Malignancy: The risk of malignancies including lymphoma is increased in patients with rheumatoid arthritis. Immunomodulatory medicinal products may increase the risk of malignancies including lymphoma. The clinical data are insufficient to assess the potential incidence of malignancies following exposure to baricitinib. Long-term safety evaluations are ongoing.
Venous Thromboembolism: Events of deep venous thrombosis (DVT) and pulmonary embolism (PE) have been reported in patients receiving baricitinib. Olumiant should be used with caution in patients with risk factors for DVT/PE, such as older age, obesity, a medical history of DVT/PE, or patients undergoing surgery and immobilisation. If clinical features of DVT/PE occur, Olumiant treatment should be discontinued and patients should be evaluated promptly, followed by appropriate treatment.

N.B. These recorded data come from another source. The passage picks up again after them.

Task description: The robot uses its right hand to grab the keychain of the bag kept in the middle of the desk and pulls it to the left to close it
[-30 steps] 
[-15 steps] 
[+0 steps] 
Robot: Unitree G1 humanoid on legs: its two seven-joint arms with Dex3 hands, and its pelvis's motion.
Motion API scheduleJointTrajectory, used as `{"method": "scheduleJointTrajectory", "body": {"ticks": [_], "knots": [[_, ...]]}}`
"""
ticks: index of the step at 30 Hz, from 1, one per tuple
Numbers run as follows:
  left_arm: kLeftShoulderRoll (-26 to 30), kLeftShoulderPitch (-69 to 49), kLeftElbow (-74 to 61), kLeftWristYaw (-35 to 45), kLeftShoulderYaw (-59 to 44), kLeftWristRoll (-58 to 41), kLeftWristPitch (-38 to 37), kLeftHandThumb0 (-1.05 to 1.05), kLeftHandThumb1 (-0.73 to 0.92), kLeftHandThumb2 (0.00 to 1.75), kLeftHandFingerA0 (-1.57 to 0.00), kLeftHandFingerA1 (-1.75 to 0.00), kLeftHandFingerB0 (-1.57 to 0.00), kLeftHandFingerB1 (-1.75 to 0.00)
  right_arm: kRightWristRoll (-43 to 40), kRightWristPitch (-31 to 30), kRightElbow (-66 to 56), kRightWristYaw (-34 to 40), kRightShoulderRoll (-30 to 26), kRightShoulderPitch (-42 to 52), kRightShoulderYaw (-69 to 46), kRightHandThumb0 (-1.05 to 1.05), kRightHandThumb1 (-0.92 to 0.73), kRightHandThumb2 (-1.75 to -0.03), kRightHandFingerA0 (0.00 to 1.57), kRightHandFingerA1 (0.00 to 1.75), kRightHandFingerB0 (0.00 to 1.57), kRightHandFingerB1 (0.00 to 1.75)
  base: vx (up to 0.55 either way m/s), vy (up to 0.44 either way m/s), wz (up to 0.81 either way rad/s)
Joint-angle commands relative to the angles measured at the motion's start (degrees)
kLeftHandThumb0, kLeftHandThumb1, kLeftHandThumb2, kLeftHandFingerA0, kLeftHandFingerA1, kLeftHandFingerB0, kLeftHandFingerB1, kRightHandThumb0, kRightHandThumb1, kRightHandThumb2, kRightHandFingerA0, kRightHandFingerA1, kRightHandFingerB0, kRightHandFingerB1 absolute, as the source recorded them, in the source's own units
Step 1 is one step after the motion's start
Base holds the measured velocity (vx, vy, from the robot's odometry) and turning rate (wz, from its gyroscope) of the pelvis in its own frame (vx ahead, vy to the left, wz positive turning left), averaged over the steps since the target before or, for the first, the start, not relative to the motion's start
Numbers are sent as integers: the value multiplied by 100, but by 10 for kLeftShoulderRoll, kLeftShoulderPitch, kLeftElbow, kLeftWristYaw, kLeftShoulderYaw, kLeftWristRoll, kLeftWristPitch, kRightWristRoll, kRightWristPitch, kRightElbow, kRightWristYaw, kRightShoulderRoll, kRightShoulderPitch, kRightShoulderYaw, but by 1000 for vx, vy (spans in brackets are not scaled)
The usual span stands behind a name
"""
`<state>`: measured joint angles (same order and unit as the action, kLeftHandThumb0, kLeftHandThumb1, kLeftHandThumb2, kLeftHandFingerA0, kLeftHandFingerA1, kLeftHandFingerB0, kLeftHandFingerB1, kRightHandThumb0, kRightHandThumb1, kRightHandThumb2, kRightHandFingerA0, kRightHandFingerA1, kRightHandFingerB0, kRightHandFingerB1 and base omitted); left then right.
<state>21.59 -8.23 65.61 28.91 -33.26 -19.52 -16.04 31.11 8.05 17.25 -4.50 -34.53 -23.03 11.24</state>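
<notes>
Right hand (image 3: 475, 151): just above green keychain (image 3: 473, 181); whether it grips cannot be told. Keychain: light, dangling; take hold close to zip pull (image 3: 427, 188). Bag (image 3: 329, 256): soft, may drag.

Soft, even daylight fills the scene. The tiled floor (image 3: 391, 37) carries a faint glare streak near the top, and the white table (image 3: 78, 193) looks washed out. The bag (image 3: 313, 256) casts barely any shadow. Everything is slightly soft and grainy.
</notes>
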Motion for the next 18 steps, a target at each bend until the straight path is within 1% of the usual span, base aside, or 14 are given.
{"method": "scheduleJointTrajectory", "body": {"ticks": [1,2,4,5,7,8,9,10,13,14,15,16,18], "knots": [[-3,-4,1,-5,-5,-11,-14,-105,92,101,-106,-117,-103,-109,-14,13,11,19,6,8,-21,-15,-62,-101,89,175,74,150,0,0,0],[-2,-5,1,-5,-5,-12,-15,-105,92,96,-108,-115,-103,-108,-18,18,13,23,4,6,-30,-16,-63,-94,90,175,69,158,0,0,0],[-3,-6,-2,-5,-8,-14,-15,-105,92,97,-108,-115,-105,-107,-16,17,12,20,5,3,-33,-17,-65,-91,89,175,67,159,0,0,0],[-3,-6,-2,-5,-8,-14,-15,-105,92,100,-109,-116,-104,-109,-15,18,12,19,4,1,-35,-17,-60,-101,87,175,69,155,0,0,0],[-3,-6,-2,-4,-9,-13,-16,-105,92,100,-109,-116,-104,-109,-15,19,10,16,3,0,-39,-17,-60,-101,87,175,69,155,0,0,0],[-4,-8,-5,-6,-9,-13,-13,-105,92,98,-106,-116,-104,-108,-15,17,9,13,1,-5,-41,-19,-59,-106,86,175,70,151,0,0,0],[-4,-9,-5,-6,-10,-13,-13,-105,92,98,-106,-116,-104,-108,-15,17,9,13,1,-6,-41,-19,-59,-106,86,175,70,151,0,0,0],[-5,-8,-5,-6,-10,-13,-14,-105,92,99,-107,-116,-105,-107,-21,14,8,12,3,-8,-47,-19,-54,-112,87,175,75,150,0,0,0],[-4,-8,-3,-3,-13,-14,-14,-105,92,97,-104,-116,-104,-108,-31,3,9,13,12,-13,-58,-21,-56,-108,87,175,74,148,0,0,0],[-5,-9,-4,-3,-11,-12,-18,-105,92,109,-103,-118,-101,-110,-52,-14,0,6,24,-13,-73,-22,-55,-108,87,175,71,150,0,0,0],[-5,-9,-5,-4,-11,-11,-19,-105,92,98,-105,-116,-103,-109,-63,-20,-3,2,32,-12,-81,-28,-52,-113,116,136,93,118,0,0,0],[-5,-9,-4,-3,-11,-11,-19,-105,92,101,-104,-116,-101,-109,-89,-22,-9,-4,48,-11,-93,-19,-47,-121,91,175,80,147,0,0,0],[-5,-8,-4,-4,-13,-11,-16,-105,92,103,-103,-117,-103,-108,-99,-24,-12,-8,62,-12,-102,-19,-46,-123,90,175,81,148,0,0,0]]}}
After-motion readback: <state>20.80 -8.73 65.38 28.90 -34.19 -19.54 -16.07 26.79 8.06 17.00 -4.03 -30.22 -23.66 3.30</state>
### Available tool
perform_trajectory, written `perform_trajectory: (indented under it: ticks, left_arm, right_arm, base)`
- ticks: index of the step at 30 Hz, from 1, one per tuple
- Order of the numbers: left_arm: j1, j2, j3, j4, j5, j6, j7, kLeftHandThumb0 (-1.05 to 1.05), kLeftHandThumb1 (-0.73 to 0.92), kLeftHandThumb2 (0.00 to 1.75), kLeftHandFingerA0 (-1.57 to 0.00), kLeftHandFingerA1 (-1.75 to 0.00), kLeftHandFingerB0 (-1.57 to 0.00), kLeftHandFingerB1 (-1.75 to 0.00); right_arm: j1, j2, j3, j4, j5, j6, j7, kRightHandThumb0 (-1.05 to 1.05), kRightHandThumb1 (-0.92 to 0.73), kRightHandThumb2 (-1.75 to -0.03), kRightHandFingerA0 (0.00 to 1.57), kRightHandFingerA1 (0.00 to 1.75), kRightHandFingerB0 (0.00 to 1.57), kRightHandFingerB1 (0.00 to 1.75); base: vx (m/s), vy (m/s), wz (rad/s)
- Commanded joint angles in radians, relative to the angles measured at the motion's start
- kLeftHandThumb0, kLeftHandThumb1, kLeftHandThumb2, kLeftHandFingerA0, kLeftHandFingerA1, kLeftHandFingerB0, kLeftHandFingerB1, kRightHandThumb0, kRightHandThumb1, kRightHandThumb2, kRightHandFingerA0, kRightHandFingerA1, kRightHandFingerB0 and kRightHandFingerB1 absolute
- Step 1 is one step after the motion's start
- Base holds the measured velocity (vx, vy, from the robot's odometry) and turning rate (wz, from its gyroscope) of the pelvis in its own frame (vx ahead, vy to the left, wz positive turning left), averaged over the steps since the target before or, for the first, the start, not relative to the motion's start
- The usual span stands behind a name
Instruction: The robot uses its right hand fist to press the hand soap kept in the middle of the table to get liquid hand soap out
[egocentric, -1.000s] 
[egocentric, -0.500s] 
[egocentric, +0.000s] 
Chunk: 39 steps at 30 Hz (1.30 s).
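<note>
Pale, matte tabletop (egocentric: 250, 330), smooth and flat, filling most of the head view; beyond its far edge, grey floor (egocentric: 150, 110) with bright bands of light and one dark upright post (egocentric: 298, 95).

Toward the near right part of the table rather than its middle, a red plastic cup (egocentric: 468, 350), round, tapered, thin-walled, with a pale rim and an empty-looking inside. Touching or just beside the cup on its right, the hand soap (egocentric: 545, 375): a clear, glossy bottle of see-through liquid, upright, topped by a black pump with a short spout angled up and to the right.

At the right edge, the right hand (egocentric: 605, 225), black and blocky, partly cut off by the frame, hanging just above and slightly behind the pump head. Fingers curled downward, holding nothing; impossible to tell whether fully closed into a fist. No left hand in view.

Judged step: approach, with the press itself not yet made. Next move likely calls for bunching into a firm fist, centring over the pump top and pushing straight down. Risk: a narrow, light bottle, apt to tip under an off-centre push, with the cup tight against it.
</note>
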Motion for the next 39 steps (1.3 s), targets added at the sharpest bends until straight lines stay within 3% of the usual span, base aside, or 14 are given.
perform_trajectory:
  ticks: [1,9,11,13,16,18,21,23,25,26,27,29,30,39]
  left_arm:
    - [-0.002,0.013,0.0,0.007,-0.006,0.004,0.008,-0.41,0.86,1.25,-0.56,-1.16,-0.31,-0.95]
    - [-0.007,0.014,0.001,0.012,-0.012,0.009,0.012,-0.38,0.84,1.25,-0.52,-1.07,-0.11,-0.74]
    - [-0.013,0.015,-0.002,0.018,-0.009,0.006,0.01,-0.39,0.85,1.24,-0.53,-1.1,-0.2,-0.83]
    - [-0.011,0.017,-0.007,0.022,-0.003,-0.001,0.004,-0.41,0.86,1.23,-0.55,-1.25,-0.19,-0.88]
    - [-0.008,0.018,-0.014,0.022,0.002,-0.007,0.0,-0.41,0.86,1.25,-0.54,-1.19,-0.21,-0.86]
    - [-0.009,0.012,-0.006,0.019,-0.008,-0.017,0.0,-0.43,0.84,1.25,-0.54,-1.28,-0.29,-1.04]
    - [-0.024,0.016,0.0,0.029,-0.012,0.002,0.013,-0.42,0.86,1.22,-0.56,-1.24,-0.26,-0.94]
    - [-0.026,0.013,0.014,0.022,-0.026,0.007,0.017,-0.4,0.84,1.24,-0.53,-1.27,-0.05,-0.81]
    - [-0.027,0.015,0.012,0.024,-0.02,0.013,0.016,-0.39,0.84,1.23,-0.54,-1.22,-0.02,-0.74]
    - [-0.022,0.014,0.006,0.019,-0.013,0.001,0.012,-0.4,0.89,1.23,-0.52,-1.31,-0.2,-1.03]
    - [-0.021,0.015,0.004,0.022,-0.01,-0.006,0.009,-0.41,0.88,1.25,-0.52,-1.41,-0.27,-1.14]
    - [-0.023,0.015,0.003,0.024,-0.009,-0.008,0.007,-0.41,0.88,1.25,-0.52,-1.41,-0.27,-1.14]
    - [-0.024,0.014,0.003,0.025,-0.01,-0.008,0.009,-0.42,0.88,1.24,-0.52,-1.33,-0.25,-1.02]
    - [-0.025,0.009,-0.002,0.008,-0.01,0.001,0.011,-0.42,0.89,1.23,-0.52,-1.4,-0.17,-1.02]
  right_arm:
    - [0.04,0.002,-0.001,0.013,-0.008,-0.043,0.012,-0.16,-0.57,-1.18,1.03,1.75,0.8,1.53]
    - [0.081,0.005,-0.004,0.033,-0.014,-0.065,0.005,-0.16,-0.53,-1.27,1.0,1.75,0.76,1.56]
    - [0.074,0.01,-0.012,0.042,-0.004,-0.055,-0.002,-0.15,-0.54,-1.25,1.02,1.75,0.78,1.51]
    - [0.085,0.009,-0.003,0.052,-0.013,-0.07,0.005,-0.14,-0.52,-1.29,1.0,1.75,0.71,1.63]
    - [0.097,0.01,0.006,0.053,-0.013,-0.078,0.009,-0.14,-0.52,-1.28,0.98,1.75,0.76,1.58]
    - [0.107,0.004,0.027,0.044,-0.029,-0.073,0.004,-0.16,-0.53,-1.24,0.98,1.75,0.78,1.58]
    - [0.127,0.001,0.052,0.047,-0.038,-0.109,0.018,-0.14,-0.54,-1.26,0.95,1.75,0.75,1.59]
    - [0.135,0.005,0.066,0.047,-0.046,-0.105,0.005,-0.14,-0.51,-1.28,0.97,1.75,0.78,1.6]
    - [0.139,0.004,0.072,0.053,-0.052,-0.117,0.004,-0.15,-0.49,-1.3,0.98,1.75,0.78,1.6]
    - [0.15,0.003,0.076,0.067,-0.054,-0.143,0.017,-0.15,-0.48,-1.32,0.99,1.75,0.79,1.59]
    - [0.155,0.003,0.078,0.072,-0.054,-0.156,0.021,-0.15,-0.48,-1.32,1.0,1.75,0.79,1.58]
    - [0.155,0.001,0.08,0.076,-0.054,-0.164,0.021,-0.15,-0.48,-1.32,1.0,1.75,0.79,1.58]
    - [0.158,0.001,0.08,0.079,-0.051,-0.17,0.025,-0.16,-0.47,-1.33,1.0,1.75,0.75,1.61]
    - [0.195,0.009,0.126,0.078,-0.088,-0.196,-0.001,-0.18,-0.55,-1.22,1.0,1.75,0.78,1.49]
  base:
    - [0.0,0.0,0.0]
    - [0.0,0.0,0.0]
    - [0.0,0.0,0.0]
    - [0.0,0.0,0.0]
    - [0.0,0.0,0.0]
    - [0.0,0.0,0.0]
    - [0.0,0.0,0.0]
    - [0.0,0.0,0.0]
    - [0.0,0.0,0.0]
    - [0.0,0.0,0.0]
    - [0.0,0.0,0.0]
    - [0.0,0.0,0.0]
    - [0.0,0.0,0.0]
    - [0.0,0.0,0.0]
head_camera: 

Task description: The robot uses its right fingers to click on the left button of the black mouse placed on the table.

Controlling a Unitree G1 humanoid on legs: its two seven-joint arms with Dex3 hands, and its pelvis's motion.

Laboratory monitoring: (See Table 7.)
Click on icon to see table/diagram/imageImmunosuppressive medicinal products: Combination with biologic DMARDs, biologic immunomodulators or other Janus kinase (JAK) inhibitors is not recommended, as a risk of additive immunosuppression cannot be excluded.
In rheumatoid arthritis, data concerning use of baricitinib with potent immunosuppressive medicinal products (e.g., azathioprine, tacrolimus, ciclosporin) are limited and caution should be exercised when using such combinations (see Interactions).
In atopic dermatitis, combination with ciclosporin or other potent immunosuppressants has not been studied and is not recommended (see Interactions).
Hypersensitivity: In post-marketing experience, cases of drug hypersensitivity associated with baricitinib administration have been reported. If any serious allergic or anaphylactic reaction occurs, baricitinib should be discontinued immediately.
Excipients: This medicinal product contains less than 1 mmol sodium (23 mg) per tablet, i.e., essentially "sodium-free".
Effects on ability to drive and use machines: Olumiant has no or negligible influence on the ability to drive and use machines.